Flyer InteractiveCity Reporter

City Council To Review Burkle Estate Request

A committee of the Memphis City Council is planning to tour the Burkle Estate near downtown to see if it should get $250,000 in taxpayer money for additional renovation. Some council members, however, are already leery about the steep cost.

“I can’t speak for all of my council colleagues, but I can speak for several,” says council member John Vergos. “We were pretty surprised at how much money they asked for.”
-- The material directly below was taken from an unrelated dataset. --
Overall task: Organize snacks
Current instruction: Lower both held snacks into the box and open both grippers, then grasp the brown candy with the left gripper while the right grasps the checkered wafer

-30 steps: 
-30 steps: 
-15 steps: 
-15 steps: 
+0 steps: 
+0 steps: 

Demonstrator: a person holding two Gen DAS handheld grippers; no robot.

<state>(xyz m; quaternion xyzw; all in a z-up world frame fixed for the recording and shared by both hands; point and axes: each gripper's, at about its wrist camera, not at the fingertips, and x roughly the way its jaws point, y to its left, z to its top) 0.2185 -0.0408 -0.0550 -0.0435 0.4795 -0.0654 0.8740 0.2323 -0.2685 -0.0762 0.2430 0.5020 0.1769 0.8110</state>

Vergos and council member John Bobango are wondering if Heritage Tours, Inc., the operators of the estate, will be able to supply the council with details on how many tourists actually go through the home. (In other words, is the home worth the investment?) They say Burkle Estate directors haven’t been very helpful with such information in the past.

They also note that Burkle Estate received $100,000 from the council last year, after 80 percent of the property had been destroyed by a fire.

And undermining everything are unanswered questions about the historical accuracy of the story Heritage Tours sells to tourists – that the property at 826 N. Second St. served as a stop along the Underground Railroad. The “railroad” was the network of people and places before and during the Civil War designed to sneak slaves out of the South to the free North.

Government and private historical records seem to contradict each other on the actual age of the home. “We have to be clear on the history of the house and the city of Memphis,” Bobango says. “And I emphasize that the community of the whole has to buy into the significance.”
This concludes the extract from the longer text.